Square \(ABCD\) has a side length of \(1\), and a laser is placed at vertex \(A\). A laser beam is fired at point \(X\) on \(\overline{BX}\) so that \(BX=\frac{3}{4}\). The beam reflects off of the mirrored sides of the square, until it ends up at another vertex; at this point, the beam will stop. What is the length of the total path of the laser beam?
Square ABCD has a side length of 1, and a laser is placed at vertex A. A laser beam is fired at point X on BX so that BX= 3/4. The beam reflects off the mirrored sides of the square, until it ends up at another vertex; at this point, the beam will stop. What is the length of the total path of the laser beam?
+23246 If I understand the question correctly, I have a different answer.
Given these points A = (0,0) B = (1,0) C = (1,1) D = (0,1)
The first line segment will go from point A to point X on BC with X = (1,¾).

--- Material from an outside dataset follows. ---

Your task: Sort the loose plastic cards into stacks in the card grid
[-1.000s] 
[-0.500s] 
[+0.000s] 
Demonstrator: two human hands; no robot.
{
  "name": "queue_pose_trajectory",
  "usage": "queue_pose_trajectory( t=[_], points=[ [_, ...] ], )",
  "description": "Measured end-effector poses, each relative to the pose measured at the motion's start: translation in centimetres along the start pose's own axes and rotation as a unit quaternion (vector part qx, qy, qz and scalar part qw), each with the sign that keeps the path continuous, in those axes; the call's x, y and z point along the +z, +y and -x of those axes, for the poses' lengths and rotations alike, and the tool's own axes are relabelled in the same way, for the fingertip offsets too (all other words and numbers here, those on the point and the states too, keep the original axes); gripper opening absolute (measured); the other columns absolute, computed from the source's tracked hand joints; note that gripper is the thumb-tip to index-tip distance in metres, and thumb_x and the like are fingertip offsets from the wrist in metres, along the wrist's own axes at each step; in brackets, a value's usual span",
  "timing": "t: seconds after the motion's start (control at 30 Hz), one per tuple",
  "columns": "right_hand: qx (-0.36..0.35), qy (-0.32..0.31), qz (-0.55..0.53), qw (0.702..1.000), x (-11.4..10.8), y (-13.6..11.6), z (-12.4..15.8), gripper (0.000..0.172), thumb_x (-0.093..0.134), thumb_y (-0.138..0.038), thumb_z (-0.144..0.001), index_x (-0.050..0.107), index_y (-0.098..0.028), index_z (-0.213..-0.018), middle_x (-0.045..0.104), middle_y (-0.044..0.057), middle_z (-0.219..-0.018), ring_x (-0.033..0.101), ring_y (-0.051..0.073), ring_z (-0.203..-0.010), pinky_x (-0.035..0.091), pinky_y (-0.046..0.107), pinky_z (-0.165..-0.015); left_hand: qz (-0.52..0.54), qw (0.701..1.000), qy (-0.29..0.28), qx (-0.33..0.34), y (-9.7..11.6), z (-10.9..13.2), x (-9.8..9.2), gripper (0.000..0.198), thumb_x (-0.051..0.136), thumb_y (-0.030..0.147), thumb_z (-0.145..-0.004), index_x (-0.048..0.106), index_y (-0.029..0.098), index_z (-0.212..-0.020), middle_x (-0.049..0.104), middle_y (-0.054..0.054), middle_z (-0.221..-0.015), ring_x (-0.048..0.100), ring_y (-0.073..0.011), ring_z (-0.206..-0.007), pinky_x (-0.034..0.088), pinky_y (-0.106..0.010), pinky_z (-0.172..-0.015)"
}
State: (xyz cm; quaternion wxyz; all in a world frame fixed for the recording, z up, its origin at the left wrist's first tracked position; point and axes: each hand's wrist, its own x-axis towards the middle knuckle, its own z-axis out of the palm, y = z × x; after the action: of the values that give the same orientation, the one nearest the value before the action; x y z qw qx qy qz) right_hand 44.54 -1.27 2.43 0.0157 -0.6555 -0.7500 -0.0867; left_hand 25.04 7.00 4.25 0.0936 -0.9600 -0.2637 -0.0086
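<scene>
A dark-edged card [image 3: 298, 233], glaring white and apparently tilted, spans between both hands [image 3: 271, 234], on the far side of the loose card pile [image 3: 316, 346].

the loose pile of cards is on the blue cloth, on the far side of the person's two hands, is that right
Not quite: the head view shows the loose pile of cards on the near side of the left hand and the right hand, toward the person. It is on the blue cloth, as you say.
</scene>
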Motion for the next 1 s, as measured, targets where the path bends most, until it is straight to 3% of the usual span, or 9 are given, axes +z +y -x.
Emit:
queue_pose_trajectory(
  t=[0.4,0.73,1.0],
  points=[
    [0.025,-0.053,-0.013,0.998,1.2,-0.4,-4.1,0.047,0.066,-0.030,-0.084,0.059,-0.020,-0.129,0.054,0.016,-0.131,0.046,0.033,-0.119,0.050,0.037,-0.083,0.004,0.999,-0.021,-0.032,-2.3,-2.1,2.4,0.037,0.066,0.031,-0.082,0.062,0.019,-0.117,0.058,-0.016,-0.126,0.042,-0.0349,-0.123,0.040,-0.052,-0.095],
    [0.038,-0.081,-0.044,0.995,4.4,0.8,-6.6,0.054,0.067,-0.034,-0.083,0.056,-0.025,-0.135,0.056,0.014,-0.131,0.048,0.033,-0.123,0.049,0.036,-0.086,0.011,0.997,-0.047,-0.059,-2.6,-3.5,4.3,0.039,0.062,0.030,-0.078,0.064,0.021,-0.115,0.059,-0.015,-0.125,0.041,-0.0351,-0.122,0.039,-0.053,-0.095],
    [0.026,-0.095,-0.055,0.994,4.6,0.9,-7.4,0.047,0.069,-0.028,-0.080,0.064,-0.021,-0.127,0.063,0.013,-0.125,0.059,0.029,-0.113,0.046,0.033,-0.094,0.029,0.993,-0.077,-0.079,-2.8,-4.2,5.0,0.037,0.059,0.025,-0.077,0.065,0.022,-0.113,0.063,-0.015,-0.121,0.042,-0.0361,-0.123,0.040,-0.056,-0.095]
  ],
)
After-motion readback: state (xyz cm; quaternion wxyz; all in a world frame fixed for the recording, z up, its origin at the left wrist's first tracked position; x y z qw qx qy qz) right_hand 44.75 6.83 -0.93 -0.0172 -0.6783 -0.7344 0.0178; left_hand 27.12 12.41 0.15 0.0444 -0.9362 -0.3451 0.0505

Using the distance formula, this distance is 5/4.
The next line segment will go from point X to point Y or CD with Y = (2/3,1).
This distance is 5/12.
The next line segment will go from point Y to point Z on AD with Z = (0, ½).
This distance is 5/6.
The next line segment will go from point Z to point W on AB with W = (2/3,0)
This distance is 5/6.
The next line segment will go from point W to point V on BC with V = (1, ¼).
This distance is 5/12.
The next line segment will go from point V to point D (a vertex).
This distance is 5/6.
Adding these distances together: 5/4 + 5/12 + 5/6 + 5/6 + 5/12 + 5/4 = 5.